Summary: e2e tests use substantially more CPU in CI infrastructure than necessary
Product: OpenShift Container Platform Reporter: Clayton Coleman <ccoleman>
Component: Test InfrastructureAssignee: Clayton Coleman <ccoleman>
Status: CLOSED CURRENTRELEASE QA Contact:
Severity: high Docs Contact:
Priority: unspecified    
Version: 4.5CC: skuznets
Target Milestone: ---   
Target Release: 4.5.0   
Hardware: Unspecified   
OS: Unspecified   
Whiteboard:
Fixed In Version: Doc Type: If docs needed, set a value
Doc Text:
Story Points: ---
Clone Of:
: 1815943 (view as bug list) Environment:
Last Closed: 2020-05-15 00:28:30 UTC Type: Bug
Regression: --- Mount Type: ---
Documentation: --- CRM:
Verified Versions: Category: ---
oVirt Team: --- RHEL 7.3 requirements from Atomic Host:
Cloudforms Team: --- Target Upstream Version:
Embargoed:
Bug Depends On:    
Bug Blocks: 1815943, 1815944    

Description Clayton Coleman 2020-03-22 22:28:33 UTC
A performance issue was identified in Ginkgo where every Openshift-tests invocation was triggering a full stack trace for every test, every time a test ran.  We added a carry patch to our forked ginkgo (which is mostly static) to disable capturing this trace and reduced total CPU used by an e2e run for 4.5 from ~10.5k core seconds to ~4.5k core seconds (60% reduction in total CPU).
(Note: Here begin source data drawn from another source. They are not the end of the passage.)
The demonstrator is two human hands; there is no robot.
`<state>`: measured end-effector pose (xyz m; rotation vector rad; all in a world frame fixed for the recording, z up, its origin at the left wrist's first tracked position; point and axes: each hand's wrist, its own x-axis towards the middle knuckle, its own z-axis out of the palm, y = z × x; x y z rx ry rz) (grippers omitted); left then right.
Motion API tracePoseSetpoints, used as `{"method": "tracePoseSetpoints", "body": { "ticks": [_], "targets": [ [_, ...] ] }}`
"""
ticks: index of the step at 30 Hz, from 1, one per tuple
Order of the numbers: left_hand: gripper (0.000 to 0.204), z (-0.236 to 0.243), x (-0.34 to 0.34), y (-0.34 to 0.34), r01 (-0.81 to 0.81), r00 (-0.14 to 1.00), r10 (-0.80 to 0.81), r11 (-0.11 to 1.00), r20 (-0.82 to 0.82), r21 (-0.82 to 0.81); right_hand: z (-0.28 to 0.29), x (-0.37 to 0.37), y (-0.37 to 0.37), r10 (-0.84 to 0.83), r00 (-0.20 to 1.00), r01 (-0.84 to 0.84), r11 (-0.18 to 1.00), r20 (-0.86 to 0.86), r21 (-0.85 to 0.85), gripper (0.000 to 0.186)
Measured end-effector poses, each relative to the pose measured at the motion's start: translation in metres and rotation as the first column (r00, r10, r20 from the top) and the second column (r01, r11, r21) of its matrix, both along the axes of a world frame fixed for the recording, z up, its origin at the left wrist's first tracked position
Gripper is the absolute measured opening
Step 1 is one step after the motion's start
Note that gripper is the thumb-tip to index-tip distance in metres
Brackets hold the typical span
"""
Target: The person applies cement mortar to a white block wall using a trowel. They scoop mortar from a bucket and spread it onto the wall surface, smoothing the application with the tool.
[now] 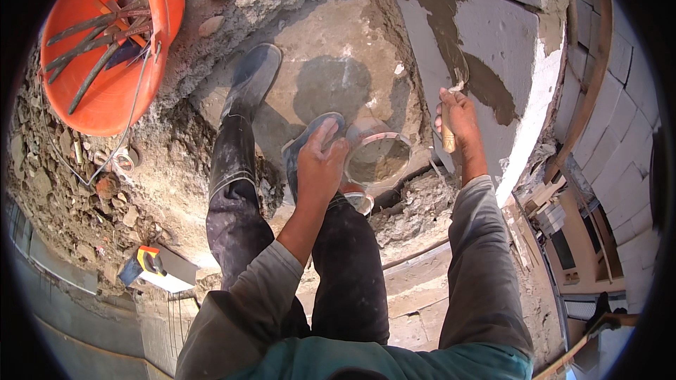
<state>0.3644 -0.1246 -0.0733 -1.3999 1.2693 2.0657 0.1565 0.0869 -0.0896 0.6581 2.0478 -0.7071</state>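
My right hand (459, 119) grips the wooden handle of a trowel (448, 134). The trowel's blade touches wet grey mortar (451, 39), smeared in a long band over a large pale block (503, 28). My left hand (322, 158) hangs above my right boot, its fingers loosely stretched and nothing seen in them. Beside that hand stands a round bucket (352, 146) with brownish-grey contents; its depth is hard to judge.
An orange tub (151, 91) of hand tools lies tilted at upper left, near rubble (105, 218). A handsaw (169, 271) rests at lower left. Rough, broken concrete surrounds my boots (253, 74). A block wall (612, 119) and a wooden strip (598, 77) rise on the right.
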Motion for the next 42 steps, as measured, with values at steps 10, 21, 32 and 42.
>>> {"method": "tracePoseSetpoints", "body": {
  "ticks": [10, 21, 32, 42],
  "targets": [
    [0.048, 0.002, 0.008, 0.013, 0.043, 0.999, -0.044, 0.998, -0.031, -0.039, 0.034, 0.162, 0.184, 0.026, 0.99, 0.009, 0.968, -0.139, 0.249, 0.034],
    [0.048, 0.005, 0.016, 0.03, 0.194, 0.976, -0.191, 0.981, 0.104, -0.016, -0.015, 0.358, 0.172, 0.409, 0.889, -0.454, 0.842, 0.205, 0.291, 0.038],
    [0.044, -0.001, 0.044, 0.054, 0.399, 0.899, -0.391, 0.917, 0.196, 0.001, -0.134, 0.373, 0.142, 0.221, 0.972, -0.233, 0.953, 0.079, 0.194, 0.039],
    [0.044, -0.009, 0.055, 0.067, 0.53, 0.838, -0.52, 0.847, 0.166, -0.025, -0.139, 0.408, 0.159, -0.267, 0.921, 0.257, 0.964, -0.283, -0.072, 0.031]
  ]
}}
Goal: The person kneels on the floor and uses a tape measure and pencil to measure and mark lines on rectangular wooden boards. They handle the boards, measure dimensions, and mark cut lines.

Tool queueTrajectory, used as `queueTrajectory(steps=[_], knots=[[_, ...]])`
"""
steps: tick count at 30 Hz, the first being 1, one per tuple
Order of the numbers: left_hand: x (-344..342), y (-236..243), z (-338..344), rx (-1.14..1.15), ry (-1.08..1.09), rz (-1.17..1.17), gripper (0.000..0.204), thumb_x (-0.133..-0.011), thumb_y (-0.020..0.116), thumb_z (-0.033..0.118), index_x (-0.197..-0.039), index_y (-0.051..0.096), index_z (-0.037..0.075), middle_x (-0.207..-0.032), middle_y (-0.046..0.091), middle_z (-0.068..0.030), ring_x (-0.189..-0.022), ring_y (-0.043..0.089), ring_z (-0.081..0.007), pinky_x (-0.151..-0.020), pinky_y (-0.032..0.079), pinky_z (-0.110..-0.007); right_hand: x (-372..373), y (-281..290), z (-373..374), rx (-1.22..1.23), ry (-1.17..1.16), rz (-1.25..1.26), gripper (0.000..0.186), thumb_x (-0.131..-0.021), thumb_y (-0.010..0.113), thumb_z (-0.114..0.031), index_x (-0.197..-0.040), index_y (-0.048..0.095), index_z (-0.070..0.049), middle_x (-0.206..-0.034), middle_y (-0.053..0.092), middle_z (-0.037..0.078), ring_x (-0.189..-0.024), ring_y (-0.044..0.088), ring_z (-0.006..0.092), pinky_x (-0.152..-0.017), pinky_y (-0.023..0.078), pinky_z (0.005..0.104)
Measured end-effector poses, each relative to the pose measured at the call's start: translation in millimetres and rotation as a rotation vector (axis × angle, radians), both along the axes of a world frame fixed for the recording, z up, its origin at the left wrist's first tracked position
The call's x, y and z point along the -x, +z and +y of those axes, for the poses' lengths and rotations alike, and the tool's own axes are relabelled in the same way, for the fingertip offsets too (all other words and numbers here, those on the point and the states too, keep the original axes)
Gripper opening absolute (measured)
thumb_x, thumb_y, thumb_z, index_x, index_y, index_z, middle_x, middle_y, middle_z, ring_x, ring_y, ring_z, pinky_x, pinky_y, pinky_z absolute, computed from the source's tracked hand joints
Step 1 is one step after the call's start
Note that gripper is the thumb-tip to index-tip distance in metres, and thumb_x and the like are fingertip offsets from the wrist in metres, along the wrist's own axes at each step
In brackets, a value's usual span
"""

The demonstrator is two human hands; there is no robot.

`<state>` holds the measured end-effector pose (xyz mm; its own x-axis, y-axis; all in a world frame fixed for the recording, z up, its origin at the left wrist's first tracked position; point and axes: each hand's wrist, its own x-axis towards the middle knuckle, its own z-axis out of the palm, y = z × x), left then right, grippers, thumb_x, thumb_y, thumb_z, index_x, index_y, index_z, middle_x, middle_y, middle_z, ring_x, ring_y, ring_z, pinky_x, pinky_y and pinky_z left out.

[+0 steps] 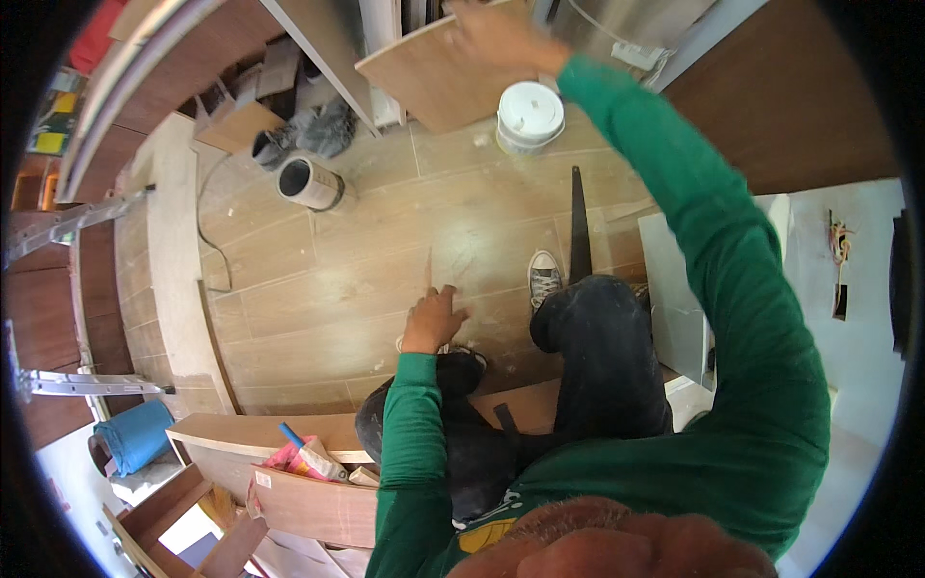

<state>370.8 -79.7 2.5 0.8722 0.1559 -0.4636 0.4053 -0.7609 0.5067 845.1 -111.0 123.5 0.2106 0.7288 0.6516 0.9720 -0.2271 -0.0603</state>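
Observation:
My right arm reaches to the far side, where my right hand (506, 40) is at the upper edge of a tilted plywood board (434, 82). The hand is slightly blurred and appears closed on that edge. A white lidded bucket (531, 113) stands on the floor just below that forearm. My left hand (434, 320) hangs over the floor near my left shoe, fingers apart and holding nothing. A thin strip (429, 268) shows just beyond its fingertips. Beside my right shoe (544, 277) lies a handsaw (578, 226), its dark blade pointing away and its handle hidden by my leg.
An open can (308, 184) stands farther left, near grey shoes (328, 130) and a cardboard box (236, 125). A long pale plank (178, 260) lies along the left. Ladder legs (92, 383) jut in there. Wooden boxwork (313, 501) is close behind me; a white panel (674, 299) stands right.

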Motion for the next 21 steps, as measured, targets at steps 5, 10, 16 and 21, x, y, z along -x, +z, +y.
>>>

As e2e is one of our more significant loads this has a significant reduction in CI resources consumed.

The fix is safe to use within our limited use of Ginkgo and has been backported to 4.5 and 4.4 already with a vendor bump.  We should vendor bump in 4.3 as well since that's a significant amount of installs.

Comment 1 Clayton Coleman 2020-03-22 22:31:48 UTC
Ginkgo patch in https://github.com/openshift/onsi-ginkgo/commit/67da0dd32db383f566d9d2b6559bf1d0ef03b5cb

Vendor bump in 4.5: https://github.com/openshift/origin/pull/24742 
Vendor bump in 4.4: https://github.com/openshift/origin/pull/24743
Vendor bump in 4.3: https://github.com/openshift/origin/pull/24746

Verified in 4.5 and 4.4 builds, graph of pod core seconds from api.ci (the tall job at the same time is a 4.3 build)

https://www.dropbox.com/s/jrpw3bsxclqcb64/Screenshot%202020-03-22%2018.30.38.png?raw=1

Comment 3 Steve Kuznetsov 2020-05-15 00:28:30 UTC
This merged but is not something QE verifies.